Define an AI service interface with @RegisterAiService. In command mode, wrap calls inside an @ApplicationScoped runner bean annotated with @ActivateRequestContext so the CDI request scope is active when the AI service bean is invoked.

AiService.java

import dev.langchain4j.service.UserMessage;
import io.quarkiverse.langchain4j.RegisterAiService;

@RegisterAiService
public interface AiService {
    String ask(@UserMessage String question);
}

Runner.java

import jakarta.enterprise.context.ApplicationScoped;
import jakarta.enterprise.context.control.ActivateRequestContext;
import jakarta.inject.Inject;

@ApplicationScoped
public class Runner {

    @Inject
    AiService aiService;

    @ActivateRequestContext
    public void run() {
        String answer = aiService.ask("What is distributed tracing?");
        System.out.println(answer);
    }
}

Main.java

import io.quarkus.runtime.QuarkusApplication;
import io.quarkus.runtime.annotations.QuarkusMain;
import jakarta.inject.Inject;

@QuarkusMain
public class Main implements QuarkusApplication {

    @Inject
    Runner runner;

    @Override
    public int run(String... args) throws Exception {
        runner.run();
        return 0;
    }
}

Build and run:

mvn package
export OPENAI_API_KEY=your-key
java -jar target/quarkus-app/quarkus-run.jar

What Gets Captured

Each AI service call produces two spans: a root langchain4j.aiservices.<Interface>.<method> span and a child completion <model_name> span. A third HTTP client span is nested under the completion span.

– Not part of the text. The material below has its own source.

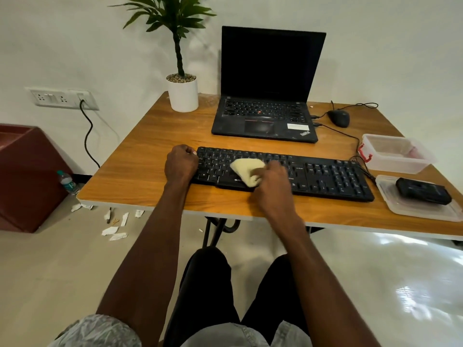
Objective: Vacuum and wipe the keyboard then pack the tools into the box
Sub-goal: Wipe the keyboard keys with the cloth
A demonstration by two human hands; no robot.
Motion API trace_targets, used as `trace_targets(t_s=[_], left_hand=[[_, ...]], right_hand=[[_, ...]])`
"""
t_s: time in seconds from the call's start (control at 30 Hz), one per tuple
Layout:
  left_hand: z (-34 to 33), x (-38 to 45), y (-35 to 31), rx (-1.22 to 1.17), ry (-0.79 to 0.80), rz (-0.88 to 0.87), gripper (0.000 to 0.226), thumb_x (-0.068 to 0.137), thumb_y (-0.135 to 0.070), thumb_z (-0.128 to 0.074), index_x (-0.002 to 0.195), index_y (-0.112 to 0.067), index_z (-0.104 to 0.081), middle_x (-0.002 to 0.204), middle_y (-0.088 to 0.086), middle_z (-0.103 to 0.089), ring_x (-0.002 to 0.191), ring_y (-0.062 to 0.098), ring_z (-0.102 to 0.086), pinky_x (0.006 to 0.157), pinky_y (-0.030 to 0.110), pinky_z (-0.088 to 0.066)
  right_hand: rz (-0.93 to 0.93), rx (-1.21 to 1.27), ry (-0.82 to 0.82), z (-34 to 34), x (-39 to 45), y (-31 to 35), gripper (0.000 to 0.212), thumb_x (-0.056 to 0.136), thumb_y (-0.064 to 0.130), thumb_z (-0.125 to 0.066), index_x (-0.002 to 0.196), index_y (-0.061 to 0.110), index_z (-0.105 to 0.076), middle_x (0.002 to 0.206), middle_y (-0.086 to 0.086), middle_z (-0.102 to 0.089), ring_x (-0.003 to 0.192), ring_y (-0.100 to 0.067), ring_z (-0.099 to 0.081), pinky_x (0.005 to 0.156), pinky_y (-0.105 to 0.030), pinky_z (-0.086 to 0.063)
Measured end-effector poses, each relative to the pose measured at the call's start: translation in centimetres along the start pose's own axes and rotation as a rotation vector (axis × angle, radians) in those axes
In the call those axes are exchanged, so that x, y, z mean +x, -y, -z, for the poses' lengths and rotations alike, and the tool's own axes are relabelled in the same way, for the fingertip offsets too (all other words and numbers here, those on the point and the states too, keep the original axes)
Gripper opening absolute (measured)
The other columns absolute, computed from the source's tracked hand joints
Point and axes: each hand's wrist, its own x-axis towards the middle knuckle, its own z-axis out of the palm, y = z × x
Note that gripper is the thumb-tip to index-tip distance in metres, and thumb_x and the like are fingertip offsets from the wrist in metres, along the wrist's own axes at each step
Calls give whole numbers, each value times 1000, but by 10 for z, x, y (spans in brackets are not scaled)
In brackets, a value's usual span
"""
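Both arms are bare from the short sleeves (100, 330) down, and the left hand (181, 162) and right hand (271, 182) wear nothing. The sleeves are pale grey with a faint mottled print. Black trousers (208, 284) cover both legs

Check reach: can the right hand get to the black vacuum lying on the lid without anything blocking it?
Probably yes. The right hand is wiping the keyboard with the cloth, and the black vacuum lies uncovered on the lid past the keyboard's right end. It would need to release the cloth first.
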Motion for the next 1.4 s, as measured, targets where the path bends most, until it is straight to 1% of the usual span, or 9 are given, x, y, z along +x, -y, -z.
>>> trace_targets(t_s=[0.17, 0.33, 0.57, 0.67, 0.77, 0.97, 1.17, 1.3, 1.4], left_hand=[[-3, -4, -3, 7, -18, 32, 17, 94, -15, -55, 98, -12, -71, 106, 15, -70, 97, 33, -64, 75, 31, -44], [-3, -9, -6, 36, -59, 42, 17, 95, -16, -55, 99, -11, -71, 107, 16, -70, 98, 34, -64, 72, 30, -40], [-5, -19, -15, 119, -157, 57, 19, 93, -12, -58, 107, -9, -69, 116, 15, -65, 104, 33, -61, 78, 35, -45], [-14, -33, -35, 151, -175, -165, 26, 91, -10, -60, 116, -10, -68, 121, 13, -61, 111, 29, -57, 88, 38, -46], [-38, -51, -63, 91, 75, -471, 24, 95, -12, -57, 116, -11, -69, 122, 8, -64, 113, 23, -56, 93, 35, -45], [-67, -67, -64, 249, 205, -572, 27, 95, -15, -56, 119, -13, -68, 124, 6, -64, 117, 23, -52, 95, 41, -47], [-80, -88, -85, 202, 185, -537, 10, 87, -7, -57, 84, -11, -66, 89, 5, -64, 84, 24, -59, 63, 32, -42], [-84, -87, -81, 235, 146, -497, 18, 90, -6, -57, 101, -8, -70, 106, 8, -66, 94, 22, -60, 78, 34, -49], [-88, -89, -82, 270, 114, -468, 12, 87, -4, -59, 93, -8, -68, 99, 6, -64, 86, 20, -58, 69, 30, -45]], right_hand=[[-412, -138, -202, 35, 10, -36, 28, 95, 10, -56, 122, 5, -63, 132, -18, -48, 123, -30, -41, 94, -34, -41], [63, -17, 97, 5, -2, 0, 44, 87, 1, -60, 129, 16, -61, 131, -7, -46, 121, -21, -40, 104, -33, -38], [-374, -130, -219, 36, 12, -47, 31, 92, 8, -60, 122, 5, -63, 132, -17, -47, 122, -30, -41, 95, -34, -42], [-83, -62, -17, 21, 8, -23, 38, 89, 6, -61, 127, 11, -61, 132, -11, -46, 122, -24, -41, 104, -35, -39], [105, -20, 81, 11, 4, -20, 40, 89, 4, -59, 128, 14, -61, 128, -7, -45, 121, -21, -39, 104, -32, -37], [-442, -145, -281, 49, 15, -76, 33, 93, 9, -56, 125, 5, -61, 135, -18, -46, 124, -31, -41, 97, -37, -42], [108, -43, 47, 17, 14, -40, 35, 91, 5, -53, 124, 10, -63, 124, -11, -48, 115, -24, -41, 98, -33, -42], [-148, -128, -139, 45, 26, -84, 35, 93, 5, -53, 127, 9, -62, 128, -18, -50, 118, -29, -43, 97, -36, -41], [-392, -251, -209, 62, 34, -103, 34, 93, 10, -57, 127, 7, -61, 133, -20, -48, 126, -33, -39, 99, -39, -41]])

langchain4j.aiservices.AiService.ask span (root)

Attribute	Description
`operation_name`	Always `langchain4j.aiservices.<Interface>.<method>`
`span_status`	`UNSET` on success, `ERROR` on exception
`duration`	End-to-end latency including the LLM call

completion <model_name> span (LLM call)

Attribute	Description
`gen_ai_request_model`	Model name passed in the request (e.g. `gpt-4o-mini`)
`gen_ai_response_model`	Resolved model name returned by the provider
`gen_ai_response_finish_reasons`	Why generation stopped (e.g. `STOP`)
`gen_ai_response_id`	Provider response ID
`gen_ai_usage_prompt_tokens`	Prompt tokens consumed
`gen_ai_usage_completion_tokens`	Completion tokens generated
`gen_ai_client_estimated_cost`	Estimated cost string (e.g. `0.00056000USD`)
`llm_input`	Prompt text (requires `include-prompt=true`)
`llm_output`	Completion text (requires `include-completion=true`)
`llm_usage_tokens_input`	Input tokens (numeric)
`llm_usage_tokens_output`	Output tokens (numeric)
`llm_usage_tokens_total`	Total tokens (numeric)
`llm_usage_cost_input`	Estimated cost for input tokens
`llm_usage_cost_output`	Estimated cost for output tokens
`span_status`	`UNSET` on success, `ERROR` on exception
`duration`	LLM call latency

Viewing Traces

Log in to OpenObserve and navigate to Traces
Filter by service_name = quarkus-langchain4j to isolate spans
Click a langchain4j.aiservices.AiService.ask trace to expand the full span tree
Inspect the nested completion span for token counts and cost
Filter by span_status = ERROR to find failed AI service calls

Quarkus LangChain4j traces in OpenObserve

Next Steps

With Quarkus LangChain4j instrumented, every AI service call is recorded in OpenObserve. From here you can track token consumption per service method, build cost dashboards, and set alerts on latency regressions.